> Exercise brief: Where a line holds the word "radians", copy that line from the data below.

> Data to use:
Content starts
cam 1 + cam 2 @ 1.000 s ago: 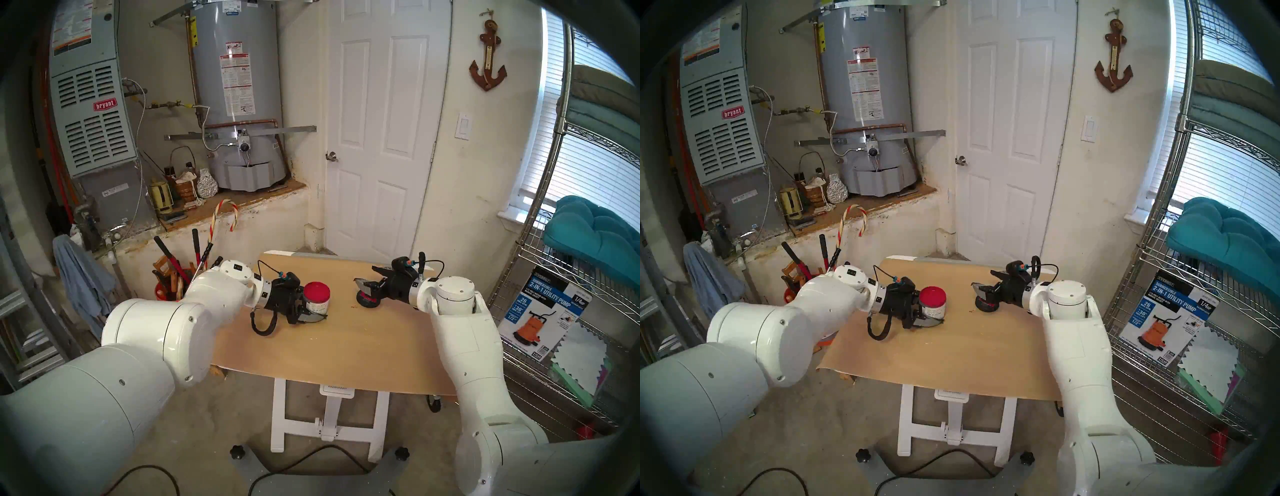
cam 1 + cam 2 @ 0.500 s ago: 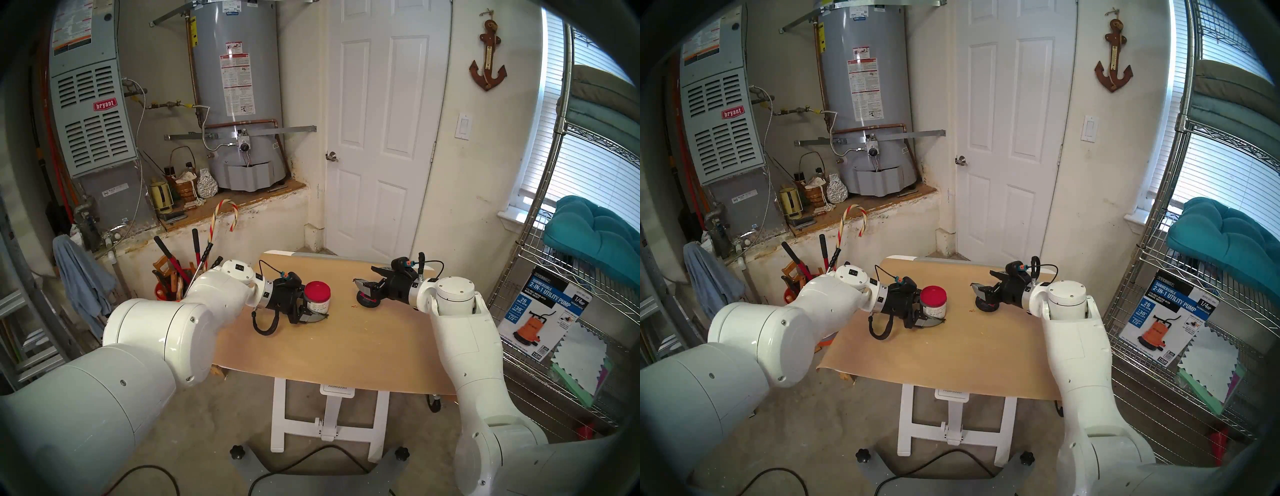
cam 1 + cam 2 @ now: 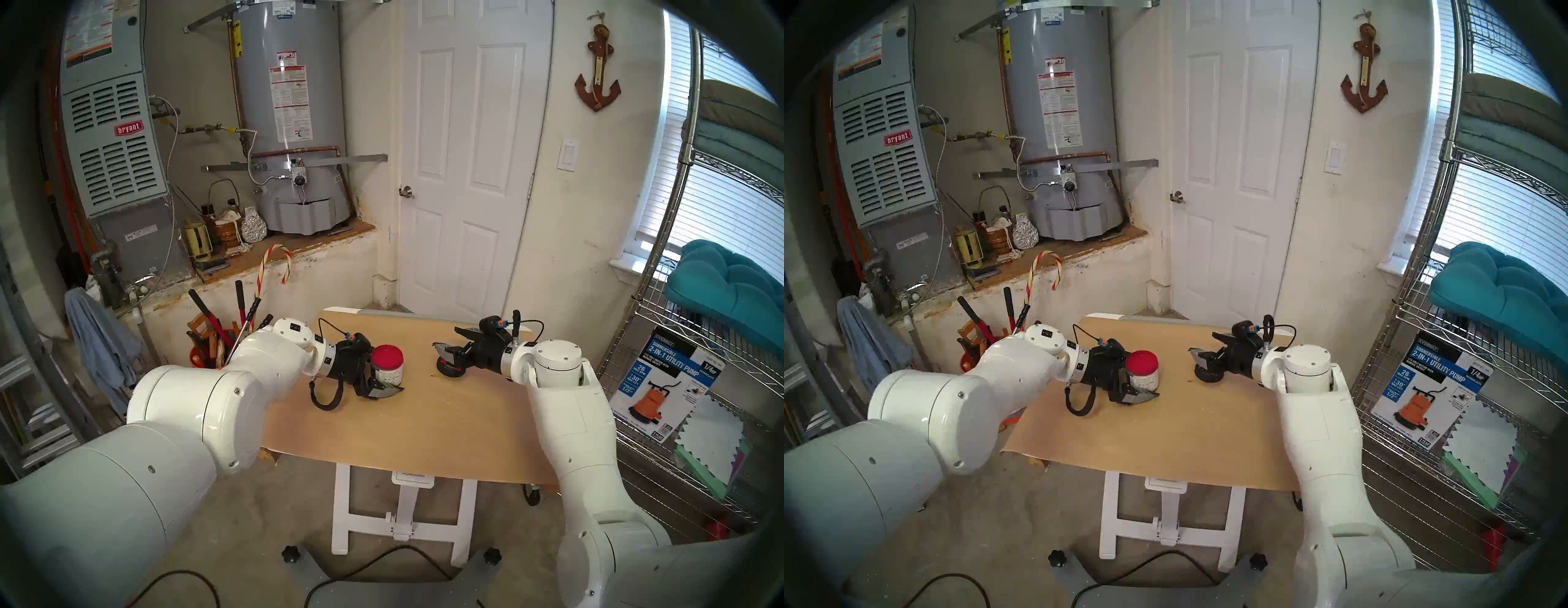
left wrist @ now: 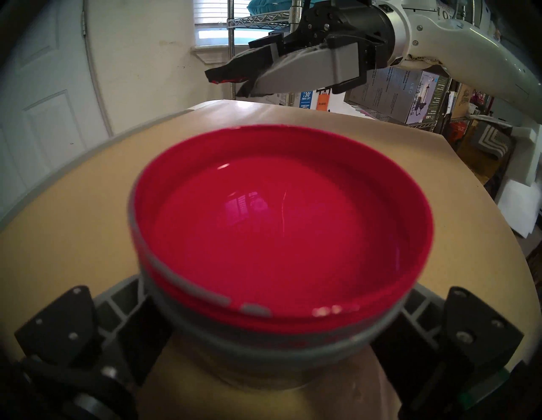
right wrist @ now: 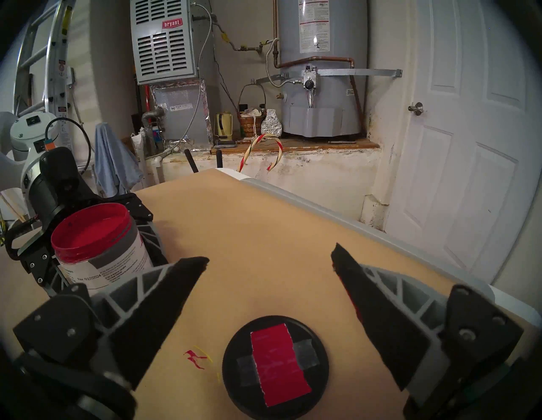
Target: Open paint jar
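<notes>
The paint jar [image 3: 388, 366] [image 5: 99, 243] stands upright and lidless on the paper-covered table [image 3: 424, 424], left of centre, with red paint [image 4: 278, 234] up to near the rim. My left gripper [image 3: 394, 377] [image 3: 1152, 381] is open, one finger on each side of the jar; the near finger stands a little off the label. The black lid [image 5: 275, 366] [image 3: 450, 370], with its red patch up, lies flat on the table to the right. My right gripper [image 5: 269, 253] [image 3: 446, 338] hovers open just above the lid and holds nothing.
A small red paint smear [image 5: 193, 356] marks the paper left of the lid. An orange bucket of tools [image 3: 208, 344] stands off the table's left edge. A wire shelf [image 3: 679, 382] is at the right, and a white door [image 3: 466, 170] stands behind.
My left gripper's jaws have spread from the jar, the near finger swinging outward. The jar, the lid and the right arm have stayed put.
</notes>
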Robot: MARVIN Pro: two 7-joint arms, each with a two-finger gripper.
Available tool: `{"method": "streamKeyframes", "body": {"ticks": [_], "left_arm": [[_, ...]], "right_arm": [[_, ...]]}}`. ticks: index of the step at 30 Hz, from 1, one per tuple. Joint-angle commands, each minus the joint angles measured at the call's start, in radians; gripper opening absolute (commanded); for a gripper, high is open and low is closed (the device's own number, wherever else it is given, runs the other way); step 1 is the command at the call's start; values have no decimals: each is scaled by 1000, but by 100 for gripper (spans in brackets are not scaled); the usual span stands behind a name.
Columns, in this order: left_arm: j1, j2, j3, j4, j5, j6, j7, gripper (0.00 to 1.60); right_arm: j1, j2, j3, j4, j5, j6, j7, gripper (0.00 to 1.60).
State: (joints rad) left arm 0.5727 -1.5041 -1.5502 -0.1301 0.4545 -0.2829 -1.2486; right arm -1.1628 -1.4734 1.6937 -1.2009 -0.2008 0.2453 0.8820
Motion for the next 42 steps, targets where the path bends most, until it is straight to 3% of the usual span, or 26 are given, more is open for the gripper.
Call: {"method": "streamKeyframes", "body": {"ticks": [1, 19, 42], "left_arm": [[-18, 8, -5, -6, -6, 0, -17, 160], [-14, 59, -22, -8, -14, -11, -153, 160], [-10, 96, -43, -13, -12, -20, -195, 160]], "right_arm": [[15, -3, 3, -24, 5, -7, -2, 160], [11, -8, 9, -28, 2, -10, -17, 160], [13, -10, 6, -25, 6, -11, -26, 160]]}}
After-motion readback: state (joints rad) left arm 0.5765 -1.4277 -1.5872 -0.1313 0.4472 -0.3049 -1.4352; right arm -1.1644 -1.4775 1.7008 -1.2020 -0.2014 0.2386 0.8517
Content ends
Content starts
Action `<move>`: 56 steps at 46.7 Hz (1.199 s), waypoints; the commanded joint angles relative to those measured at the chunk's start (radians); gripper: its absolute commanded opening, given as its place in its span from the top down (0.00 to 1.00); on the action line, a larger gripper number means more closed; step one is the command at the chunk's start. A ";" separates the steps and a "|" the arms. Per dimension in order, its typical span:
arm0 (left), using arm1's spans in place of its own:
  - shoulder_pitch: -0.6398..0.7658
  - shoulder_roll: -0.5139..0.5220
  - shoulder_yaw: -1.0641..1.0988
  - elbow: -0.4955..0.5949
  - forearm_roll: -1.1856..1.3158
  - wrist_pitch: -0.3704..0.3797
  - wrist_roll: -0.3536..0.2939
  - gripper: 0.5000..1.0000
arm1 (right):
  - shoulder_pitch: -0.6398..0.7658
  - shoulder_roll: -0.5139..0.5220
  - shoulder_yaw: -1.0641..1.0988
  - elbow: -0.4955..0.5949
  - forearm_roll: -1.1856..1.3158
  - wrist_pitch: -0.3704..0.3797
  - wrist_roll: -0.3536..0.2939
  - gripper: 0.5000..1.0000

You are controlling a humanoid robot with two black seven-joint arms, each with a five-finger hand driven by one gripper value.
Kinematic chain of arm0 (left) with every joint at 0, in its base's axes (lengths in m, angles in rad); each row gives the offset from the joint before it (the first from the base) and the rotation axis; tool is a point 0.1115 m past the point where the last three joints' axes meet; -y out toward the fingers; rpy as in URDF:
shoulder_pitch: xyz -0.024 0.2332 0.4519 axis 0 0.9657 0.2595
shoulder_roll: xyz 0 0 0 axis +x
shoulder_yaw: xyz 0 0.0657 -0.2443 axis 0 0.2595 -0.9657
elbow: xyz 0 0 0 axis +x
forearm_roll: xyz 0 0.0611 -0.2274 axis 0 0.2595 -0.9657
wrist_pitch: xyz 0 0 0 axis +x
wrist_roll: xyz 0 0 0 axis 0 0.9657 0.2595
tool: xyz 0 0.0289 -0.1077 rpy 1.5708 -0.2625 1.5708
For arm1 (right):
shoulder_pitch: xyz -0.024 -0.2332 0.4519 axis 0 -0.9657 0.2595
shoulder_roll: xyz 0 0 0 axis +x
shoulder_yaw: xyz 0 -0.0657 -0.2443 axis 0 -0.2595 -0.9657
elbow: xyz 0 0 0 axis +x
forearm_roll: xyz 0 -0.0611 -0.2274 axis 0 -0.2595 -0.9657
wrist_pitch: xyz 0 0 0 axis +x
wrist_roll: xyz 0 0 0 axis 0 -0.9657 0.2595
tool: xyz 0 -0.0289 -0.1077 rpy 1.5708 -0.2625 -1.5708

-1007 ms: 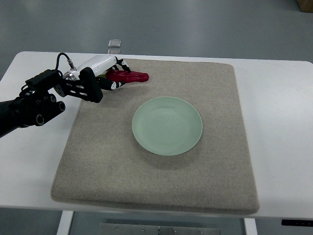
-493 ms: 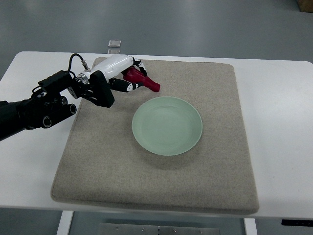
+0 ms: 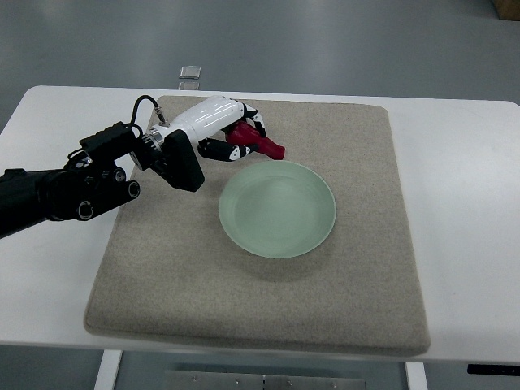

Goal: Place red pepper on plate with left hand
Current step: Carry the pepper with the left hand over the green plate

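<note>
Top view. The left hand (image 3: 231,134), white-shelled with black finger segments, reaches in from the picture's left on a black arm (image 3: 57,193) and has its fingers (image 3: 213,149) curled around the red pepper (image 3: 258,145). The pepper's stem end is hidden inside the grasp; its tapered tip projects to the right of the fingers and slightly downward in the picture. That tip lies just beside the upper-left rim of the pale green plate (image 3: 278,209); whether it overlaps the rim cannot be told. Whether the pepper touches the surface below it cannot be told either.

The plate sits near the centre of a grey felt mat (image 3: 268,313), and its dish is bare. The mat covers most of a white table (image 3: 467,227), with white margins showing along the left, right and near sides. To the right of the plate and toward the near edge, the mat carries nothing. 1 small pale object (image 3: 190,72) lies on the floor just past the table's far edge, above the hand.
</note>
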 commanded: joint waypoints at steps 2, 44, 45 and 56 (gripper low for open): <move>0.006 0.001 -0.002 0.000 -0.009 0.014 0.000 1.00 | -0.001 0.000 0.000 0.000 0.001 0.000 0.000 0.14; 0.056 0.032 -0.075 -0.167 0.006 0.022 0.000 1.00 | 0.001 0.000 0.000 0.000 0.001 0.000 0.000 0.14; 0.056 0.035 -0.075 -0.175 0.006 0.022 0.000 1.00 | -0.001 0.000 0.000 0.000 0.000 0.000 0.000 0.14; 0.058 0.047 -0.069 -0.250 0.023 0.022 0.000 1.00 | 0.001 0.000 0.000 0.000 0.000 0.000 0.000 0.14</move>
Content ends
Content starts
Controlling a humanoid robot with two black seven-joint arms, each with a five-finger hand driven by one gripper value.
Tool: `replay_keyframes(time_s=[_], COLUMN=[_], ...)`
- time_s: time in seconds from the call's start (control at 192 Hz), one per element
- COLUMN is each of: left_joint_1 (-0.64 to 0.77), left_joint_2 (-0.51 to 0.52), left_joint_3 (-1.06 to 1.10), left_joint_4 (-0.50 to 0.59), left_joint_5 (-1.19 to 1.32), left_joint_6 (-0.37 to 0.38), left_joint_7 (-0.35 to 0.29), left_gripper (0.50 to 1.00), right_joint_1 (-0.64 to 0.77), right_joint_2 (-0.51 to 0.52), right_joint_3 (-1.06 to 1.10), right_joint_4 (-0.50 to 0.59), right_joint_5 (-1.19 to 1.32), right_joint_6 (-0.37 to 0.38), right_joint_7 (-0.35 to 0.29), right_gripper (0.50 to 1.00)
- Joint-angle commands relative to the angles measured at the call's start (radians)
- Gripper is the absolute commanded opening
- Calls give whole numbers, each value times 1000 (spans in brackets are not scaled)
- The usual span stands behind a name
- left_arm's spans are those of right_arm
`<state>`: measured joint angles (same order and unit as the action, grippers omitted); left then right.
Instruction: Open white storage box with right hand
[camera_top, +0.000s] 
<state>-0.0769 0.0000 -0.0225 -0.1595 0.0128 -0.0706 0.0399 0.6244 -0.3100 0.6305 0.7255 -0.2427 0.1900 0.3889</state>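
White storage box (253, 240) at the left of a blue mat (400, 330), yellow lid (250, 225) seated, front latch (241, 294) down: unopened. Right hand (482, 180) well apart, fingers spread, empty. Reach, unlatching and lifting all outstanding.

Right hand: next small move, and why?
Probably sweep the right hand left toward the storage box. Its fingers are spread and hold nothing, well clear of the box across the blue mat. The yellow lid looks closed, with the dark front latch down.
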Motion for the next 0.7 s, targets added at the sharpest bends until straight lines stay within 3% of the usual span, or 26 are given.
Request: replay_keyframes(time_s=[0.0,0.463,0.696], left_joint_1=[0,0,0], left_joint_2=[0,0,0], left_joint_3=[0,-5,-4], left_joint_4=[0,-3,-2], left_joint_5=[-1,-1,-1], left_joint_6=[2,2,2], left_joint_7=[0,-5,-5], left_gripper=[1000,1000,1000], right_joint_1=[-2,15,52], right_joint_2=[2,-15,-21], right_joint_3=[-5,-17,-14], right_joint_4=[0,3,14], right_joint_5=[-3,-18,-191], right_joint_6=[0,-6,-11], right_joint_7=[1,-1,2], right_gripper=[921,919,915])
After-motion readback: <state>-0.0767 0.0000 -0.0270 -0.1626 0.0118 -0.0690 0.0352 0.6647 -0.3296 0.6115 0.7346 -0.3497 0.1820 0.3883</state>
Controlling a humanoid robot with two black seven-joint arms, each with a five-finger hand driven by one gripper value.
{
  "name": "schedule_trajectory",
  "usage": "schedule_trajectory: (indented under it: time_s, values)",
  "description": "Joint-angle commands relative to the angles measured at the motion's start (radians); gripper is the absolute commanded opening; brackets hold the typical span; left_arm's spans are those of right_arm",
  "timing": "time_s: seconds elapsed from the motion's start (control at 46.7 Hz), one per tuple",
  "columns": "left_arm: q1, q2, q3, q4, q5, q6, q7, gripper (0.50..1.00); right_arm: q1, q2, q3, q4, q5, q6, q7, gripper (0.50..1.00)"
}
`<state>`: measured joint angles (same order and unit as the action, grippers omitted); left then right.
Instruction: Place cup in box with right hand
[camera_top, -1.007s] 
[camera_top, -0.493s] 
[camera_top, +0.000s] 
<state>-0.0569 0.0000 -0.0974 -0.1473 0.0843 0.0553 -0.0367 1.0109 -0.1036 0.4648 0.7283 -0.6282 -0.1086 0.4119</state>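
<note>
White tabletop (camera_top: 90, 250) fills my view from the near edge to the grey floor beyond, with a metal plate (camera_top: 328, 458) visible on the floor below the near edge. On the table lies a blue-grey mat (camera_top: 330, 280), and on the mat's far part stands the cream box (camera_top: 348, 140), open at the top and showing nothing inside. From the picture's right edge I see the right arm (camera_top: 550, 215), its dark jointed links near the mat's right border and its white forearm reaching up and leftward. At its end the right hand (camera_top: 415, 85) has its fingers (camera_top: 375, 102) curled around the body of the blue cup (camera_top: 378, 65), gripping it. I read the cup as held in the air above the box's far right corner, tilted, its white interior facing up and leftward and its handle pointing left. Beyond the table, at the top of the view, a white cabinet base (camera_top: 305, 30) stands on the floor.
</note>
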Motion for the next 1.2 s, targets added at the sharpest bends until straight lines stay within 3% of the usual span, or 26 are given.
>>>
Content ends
> Response to the task:
Available tool: `{"method": "streamKeyframes", "body": {"ticks": [_], "left_arm": [[_, ...]], "right_arm": [[_, ...]]}}`. ticks: index of the step at 30 Hz, from 1, one per tuple. Joint-angle commands, each minus the joint angles measured at the call's start, in radians; gripper opening absolute (commanded); for a gripper, high is open and low is closed (the device's own number, wherever else it is given, runs the other way); step 1 is the command at the call's start; values have no decimals: each is scaled by 1000, but by 100 for gripper (spans in brackets are not scaled); the usual span stands behind a name.
Action `<move>`: 56 steps at 46.7 Hz (1.199 s), waypoints; the commanded joint angles relative to those measured at the chunk's start (radians); gripper: its absolute commanded opening, given as its place in its span from the top down (0.00 to 1.00); on the action line, a larger gripper number means more closed; step one is the command at the chunk's start. A ";" separates the steps and a "|" the arms. Per dimension in order, its typical span:
- Joint-angle commands relative to the angles measured at the call's start (radians)
  "description": "Joint-angle commands relative to the angles measured at the motion's start (radians); gripper is the absolute commanded opening; brackets hold the typical span; left_arm's spans are those of right_arm",

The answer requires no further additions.